[Dataset records]
- Opening Delimiter -

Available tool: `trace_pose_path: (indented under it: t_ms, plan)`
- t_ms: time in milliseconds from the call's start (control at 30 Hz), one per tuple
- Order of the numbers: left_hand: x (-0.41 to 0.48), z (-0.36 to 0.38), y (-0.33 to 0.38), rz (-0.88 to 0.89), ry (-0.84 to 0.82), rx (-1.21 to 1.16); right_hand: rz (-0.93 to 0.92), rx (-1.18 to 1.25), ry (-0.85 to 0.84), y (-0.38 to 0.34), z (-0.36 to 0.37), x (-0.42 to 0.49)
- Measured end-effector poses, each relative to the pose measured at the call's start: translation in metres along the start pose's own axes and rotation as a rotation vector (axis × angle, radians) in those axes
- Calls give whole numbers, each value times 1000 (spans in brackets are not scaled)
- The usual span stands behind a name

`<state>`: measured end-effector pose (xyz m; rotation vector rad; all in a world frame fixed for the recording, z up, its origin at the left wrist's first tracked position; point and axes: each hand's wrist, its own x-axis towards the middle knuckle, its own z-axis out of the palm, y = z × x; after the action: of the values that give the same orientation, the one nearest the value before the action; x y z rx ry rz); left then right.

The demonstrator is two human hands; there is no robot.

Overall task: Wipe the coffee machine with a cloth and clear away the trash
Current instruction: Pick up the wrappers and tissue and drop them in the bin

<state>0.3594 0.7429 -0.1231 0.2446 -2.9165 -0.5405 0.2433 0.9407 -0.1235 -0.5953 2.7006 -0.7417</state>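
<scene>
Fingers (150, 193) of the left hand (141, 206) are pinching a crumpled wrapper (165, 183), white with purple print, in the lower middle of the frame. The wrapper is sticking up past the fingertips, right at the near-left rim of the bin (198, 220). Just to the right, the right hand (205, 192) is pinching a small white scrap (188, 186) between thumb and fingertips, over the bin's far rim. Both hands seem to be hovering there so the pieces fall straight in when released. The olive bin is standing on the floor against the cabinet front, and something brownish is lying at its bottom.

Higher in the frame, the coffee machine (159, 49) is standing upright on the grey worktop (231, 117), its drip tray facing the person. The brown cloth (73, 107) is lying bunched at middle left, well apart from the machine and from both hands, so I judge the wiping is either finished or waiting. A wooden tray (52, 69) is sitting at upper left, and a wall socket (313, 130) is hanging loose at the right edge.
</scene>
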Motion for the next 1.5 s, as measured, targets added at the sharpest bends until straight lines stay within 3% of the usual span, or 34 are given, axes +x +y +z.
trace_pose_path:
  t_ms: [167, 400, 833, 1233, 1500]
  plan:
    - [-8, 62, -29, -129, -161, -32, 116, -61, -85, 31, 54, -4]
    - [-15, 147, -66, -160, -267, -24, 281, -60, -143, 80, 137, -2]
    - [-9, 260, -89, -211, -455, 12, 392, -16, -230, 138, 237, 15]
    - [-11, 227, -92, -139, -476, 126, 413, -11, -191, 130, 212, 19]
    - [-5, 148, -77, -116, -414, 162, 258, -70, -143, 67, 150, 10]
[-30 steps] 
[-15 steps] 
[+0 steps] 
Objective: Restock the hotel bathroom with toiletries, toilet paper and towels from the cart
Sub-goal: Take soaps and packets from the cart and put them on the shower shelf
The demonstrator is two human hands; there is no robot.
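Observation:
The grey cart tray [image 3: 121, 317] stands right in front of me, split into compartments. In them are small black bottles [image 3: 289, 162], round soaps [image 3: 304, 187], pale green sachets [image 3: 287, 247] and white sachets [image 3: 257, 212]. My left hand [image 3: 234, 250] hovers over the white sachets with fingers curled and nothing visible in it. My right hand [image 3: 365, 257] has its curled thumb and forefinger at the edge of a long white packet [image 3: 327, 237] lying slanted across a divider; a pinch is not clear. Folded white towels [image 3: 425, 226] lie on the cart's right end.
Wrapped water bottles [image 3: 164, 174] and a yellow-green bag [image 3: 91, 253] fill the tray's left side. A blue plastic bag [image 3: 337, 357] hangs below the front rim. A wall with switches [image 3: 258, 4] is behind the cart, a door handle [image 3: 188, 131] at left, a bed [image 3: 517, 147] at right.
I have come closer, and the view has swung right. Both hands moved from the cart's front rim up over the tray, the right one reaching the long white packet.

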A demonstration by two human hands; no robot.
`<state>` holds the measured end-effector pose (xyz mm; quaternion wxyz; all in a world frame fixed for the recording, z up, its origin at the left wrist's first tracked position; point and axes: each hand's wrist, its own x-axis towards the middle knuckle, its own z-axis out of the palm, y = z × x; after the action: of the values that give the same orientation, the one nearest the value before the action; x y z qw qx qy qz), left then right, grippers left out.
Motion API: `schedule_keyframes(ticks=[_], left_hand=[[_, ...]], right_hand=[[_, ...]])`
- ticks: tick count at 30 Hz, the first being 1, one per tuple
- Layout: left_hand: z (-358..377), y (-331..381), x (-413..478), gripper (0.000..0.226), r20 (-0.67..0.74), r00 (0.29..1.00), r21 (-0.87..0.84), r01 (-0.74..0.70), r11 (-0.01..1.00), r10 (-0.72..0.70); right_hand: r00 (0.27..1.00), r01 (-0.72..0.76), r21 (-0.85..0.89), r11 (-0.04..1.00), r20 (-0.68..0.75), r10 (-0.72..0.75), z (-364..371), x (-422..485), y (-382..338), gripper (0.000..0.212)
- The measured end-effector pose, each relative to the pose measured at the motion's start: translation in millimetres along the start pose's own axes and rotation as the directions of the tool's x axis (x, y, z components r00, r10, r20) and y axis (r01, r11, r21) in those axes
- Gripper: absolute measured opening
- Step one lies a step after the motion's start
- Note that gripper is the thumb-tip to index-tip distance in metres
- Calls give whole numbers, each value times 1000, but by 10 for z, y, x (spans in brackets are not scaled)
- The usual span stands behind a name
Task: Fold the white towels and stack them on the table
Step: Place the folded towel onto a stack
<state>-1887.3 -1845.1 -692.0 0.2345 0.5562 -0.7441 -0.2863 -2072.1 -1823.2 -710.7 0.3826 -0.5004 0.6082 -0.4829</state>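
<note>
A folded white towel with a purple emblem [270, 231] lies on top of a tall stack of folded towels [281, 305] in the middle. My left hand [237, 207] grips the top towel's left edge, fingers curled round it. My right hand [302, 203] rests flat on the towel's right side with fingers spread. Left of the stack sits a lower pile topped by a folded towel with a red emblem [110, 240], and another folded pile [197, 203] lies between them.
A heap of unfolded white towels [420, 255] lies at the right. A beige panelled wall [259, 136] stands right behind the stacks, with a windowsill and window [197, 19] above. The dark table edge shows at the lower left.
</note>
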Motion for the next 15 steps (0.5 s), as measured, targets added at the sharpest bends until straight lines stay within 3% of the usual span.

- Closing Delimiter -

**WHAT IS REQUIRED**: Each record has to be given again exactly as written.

**COMPLETED EXERCISE**:
Available tool: `trace_pose_path: (indented under it: t_ms, plan)`
- t_ms: time in milliseconds from the call's start (control at 30 Hz), one per tuple
- Order of the numbers: left_hand: x (-0.41 to 0.48), z (-0.36 to 0.38), y (-0.33 to 0.38), rz (-0.88 to 0.89), ry (-0.84 to 0.82), rx (-1.21 to 1.16); right_hand: rz (-0.93 to 0.92), rx (-1.18 to 1.25), ry (-0.85 to 0.84), y (-0.38 to 0.34), z (-0.36 to 0.37), x (-0.42 to 0.49)
- Measured end-effector poses, each relative to the pose measured at the call's start: translation in metres along the start pose's own axes and rotation as a rotation vector (axis × angle, radians) in those axes
- Calls give whole numbers, each value times 1000 (spans in brackets are not scaled)
- The usual span stands behind a name

`<state>`: measured end-effector pose (xyz m; rotation vector rad; all in a world frame fixed for the recording, z up, its origin at the left wrist's first tracked position; point and axes: each hand's wrist, its own x-axis towards the middle knuckle, its own z-axis out of the palm, y = z × x; after the action: of the values that give the same orientation, the one nearest the value before the action; x y z rx ry rz); left then right.

The demonstrator is two human hands; there is no robot.

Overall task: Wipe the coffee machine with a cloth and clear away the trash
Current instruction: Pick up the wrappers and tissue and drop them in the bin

<state>0.3594 0.7429 -0.1231 0.2446 -2.9165 -0.5405 0.2433 0.9407 -0.1235 -0.5953 2.7006 -0.7417</state>
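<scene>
Fingers (150, 193) of the left hand (141, 206) are pinching a crumpled wrapper (165, 183), white with purple print, in the lower middle of the frame. The wrapper is sticking up past the fingertips, right at the near-left rim of the bin (198, 220). Just to the right, the right hand (205, 192) is pinching a small white scrap (188, 186) between thumb and fingertips, over the bin's far rim. Both hands seem to be hovering there so the pieces fall straight in when released. The olive bin is standing on the floor against the cabinet front, and something brownish is lying at its bottom.

Higher in the frame, the coffee machine (159, 49) is standing upright on the grey worktop (231, 117), its drip tray facing the person. The brown cloth (73, 107) is lying bunched at middle left, well apart from the machine and from both hands, so I judge the wiping is either finished or waiting. A wooden tray (52, 69) is sitting at upper left, and a wall socket (313, 130) is hanging loose at the right edge.
</scene>
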Motion for the next 1.5 s, as measured, targets added at the sharpest bends until straight lines stay within 3% of the usual span, or 34 are given, axes +x +y +z.
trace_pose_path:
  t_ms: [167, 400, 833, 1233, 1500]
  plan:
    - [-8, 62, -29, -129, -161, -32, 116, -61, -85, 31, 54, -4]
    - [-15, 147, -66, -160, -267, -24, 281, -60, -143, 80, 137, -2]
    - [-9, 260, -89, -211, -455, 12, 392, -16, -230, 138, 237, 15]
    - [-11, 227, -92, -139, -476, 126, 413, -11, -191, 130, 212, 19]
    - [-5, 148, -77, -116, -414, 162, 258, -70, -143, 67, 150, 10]
[-30 steps] 
[-15 steps] 
[+0 steps] 
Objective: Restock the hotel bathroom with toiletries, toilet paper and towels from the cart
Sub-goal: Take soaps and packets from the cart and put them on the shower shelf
The demonstrator is two human hands; there is no robot.
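Observation:
The grey cart tray [image 3: 121, 317] stands right in front of me, split into compartments. In them are small black bottles [image 3: 289, 162], round soaps [image 3: 304, 187], pale green sachets [image 3: 287, 247] and white sachets [image 3: 257, 212]. My left hand [image 3: 234, 250] hovers over the white sachets with fingers curled and nothing visible in it. My right hand [image 3: 365, 257] has its curled thumb and forefinger at the edge of a long white packet [image 3: 327, 237] lying slanted across a divider; a pinch is not clear. Folded white towels [image 3: 425, 226] lie on the cart's right end.
Wrapped water bottles [image 3: 164, 174] and a yellow-green bag [image 3: 91, 253] fill the tray's left side. A blue plastic bag [image 3: 337, 357] hangs below the front rim. A wall with switches [image 3: 258, 4] is behind the cart, a door handle [image 3: 188, 131] at left, a bed [image 3: 517, 147] at right.
I have come closer, and the view has swung right. Both hands moved from the cart's front rim up over the tray, the right one reaching the long white packet.
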
A demonstration by two human hands; no robot.
`<state>` holds the measured end-effector pose (xyz mm; quaternion wxyz; all in a world frame fixed for the recording, z up, its origin at the left wrist's first tracked position; point and axes: each hand's wrist, its own x-axis towards the middle knuckle, its own z-axis out of the palm, y = z × x; after the action: of the values that give the same orientation, the one nearest the value before the action; x y z qw qx qy qz), left then right, grippers left out.
Motion API: `schedule_keyframes(ticks=[_], left_hand=[[_, ...]], right_hand=[[_, ...]])`
- ticks: tick count at 30 Hz, the first being 1, one per tuple
- Layout: left_hand: z (-358..377), y (-331..381), x (-413..478), gripper (0.000..0.226), r20 (-0.67..0.74), r00 (0.29..1.00), r21 (-0.87..0.84), r01 (-0.74..0.70), r11 (-0.01..1.00), r10 (-0.72..0.70); right_hand: r00 (0.27..1.00), r01 (-0.72..0.76), r21 (-0.85..0.89), r11 (-0.04..1.00), r20 (-0.68..0.75), r10 (-0.72..0.75), z (-364..371), x (-422..485), y (-382..338), gripper (0.000..0.212)
- The measured end-effector pose, each relative to the pose measured at the motion's start: translation in millimetres along the start pose's own axes and rotation as the directions of the tool's x axis (x, y, z components r00, r10, r20) and y axis (r01, r11, r21) in those axes
- Gripper: absolute measured opening
- Step one lies a step after the motion's start
- Note that gripper is the thumb-tip to index-tip distance in metres
- Calls give whole numbers, each value times 1000, but by 10 for z, y, x (spans in brackets are not scaled)
- The usual span stands behind a name
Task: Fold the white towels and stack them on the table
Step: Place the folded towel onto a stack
<state>-1887.3 -1845.1 -692.0 0.2345 0.5562 -0.7441 -0.2863 -2072.1 -1823.2 -710.7 0.3826 -0.5004 0.6082 -0.4829</state>
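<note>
A folded white towel with a purple emblem [270, 231] lies on top of a tall stack of folded towels [281, 305] in the middle. My left hand [237, 207] grips the top towel's left edge, fingers curled round it. My right hand [302, 203] rests flat on the towel's right side with fingers spread. Left of the stack sits a lower pile topped by a folded towel with a red emblem [110, 240], and another folded pile [197, 203] lies between them.
A heap of unfolded white towels [420, 255] lies at the right. A beige panelled wall [259, 136] stands right behind the stacks, with a windowsill and window [197, 19] above. The dark table edge shows at the lower left.
</note>
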Motion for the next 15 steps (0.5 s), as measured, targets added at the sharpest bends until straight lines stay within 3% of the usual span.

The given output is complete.